Why the “fast” Ethereum sync is so slow

Why is the geth sync slow? We keep hearing this question again and again from ETH node owners.

Users have been complaining forever now about the notoriously slow geth sync on the official Ethereum wallet. Some even question the level of decentralization of a cryptocurrency which requires several hundred gigabytes of hard drive space and which may take weeks to fully sync with the rest of the network.

While geth syncs, full Ethereum node admins may end up seeing a screen such as this one for a very long time:

There are countless valid arguments in the “Ethereum sync is too slow” camp – and the Ethereum core devs did take note of the issue.

They’ve since created a light client mode and deprecated the old “–fast” switch, adopting a new algorithm using the –syncmode “fast” command line switch instead.

But these changes did not solve the problem.
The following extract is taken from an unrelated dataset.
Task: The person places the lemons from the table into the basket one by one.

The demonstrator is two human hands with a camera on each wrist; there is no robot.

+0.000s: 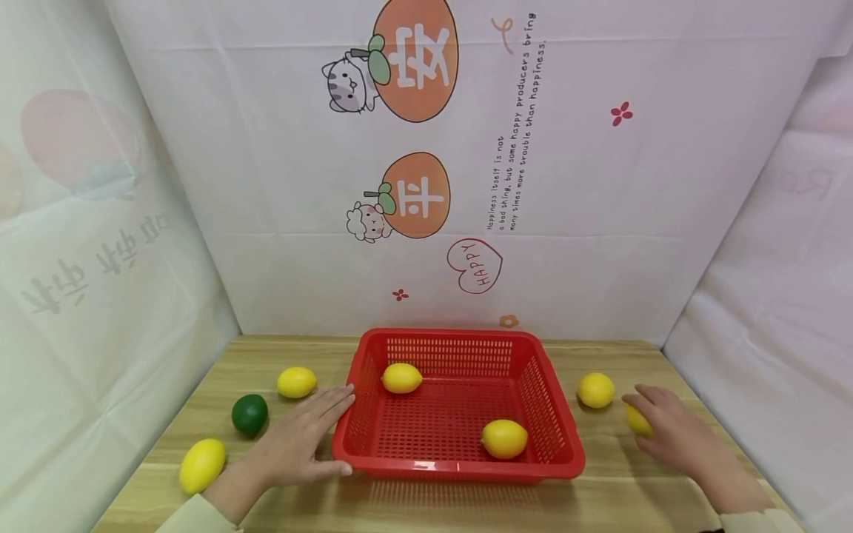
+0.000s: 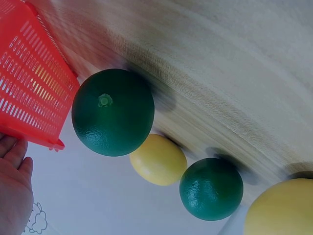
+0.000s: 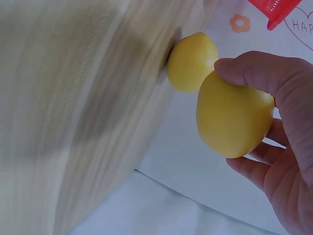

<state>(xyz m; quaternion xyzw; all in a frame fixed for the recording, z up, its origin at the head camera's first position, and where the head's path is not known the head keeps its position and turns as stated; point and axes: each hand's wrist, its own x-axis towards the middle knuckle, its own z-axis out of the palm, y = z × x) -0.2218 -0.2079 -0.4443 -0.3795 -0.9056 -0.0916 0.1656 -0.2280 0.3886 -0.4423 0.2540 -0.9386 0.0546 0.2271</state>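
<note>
In the head view, my right hand holds a yellow lemon at the table's right side. The right wrist view shows the thumb on one side of this lemon and fingers on the other. Another lemon lies beside it, nearer the basket. My left hand rests against the left rim of a red plastic basket, fingers extended. Inside the basket are two lemons, one at the back left and one at the front right.
Left of the basket lie a lemon, a dark green lime and a nearer lemon. A second green lime shows close to the basket in the left wrist view. White printed cloth encloses the wooden table.
</note>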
Full Ethereum nodes are still notoriously hard to sync. Why does this happen? How can you mitigate the effects? In this article we discuss a few known issues, why they happen and how you can try to circumvent them.

Known Issues

There are currently a few known issues which make Ethereum syncing very slow:

  1. Clients have difficulty finding peers. Ethereum is P2P, like bit torrent. When there are few peers with slow connections, the transfer rates can be very low and the transfer may even halt.
  2. Ethereum does not show a progress meter per block or structure transfer, it only increases the counter when one structure/block transfer is done. Users then report “having the same block on screen for days”. That is because the download for the next block is taking a very long time and there’s no progress indication for the incomplete transfer.
  3. Spam on the blockchain. There have been many attacks on Ethereum (as with every other popular cryptocurrency).
  4. Unlike Bitcoin and its 1 MB block size, Ethereum block size is not limited. Some blocks are gigantic. (Note the dissonance with the “bigger block” movement in the Bitcoin community?)
  5. Nodes behind NAT. Full nodes need to serve the same bandwitdh as they request from the network. When this doesn’t happen we get what the Torrent community calls “leeches”.
  6. The “fast” algorithm requires the entire chain structure to be downloaded, per block, before processing the block.

Let’s take a quick look at each of these factors individually.

Finding Peers

There’s very little we can do about this issue. It’s an inherent difficulty in all P2P networks. There have been other fully decentralized P2P systems, they were also notoriously slow when there weren’t enough peers on the network.

There have been decentralized anonymous systems like Freenet (which still exists), but also are very very slow because they depend on nodes talking to each other to exchange information on a large scale. Many nodes are run in slow and limited internet connections. When you connect to a slow node, it will drag the entire sync operation slower with it, as the next blocks require the previous ones to be done before continuing.

There is nothing you can do to avoid connecting to slow nodes. There is no concept of “quality of service” in Ethereum, so there’s no way to avoid getting hogged by slow nodes when you trip into one of them.

Spam

Spam is a problem in every Internet related crowd-driven technology. Be it a Telegram chat, IRC, forums or even cryptocurrencies, spam is everywhere. But every spam operation must be profitable, otherwise there’d be no incentive for it.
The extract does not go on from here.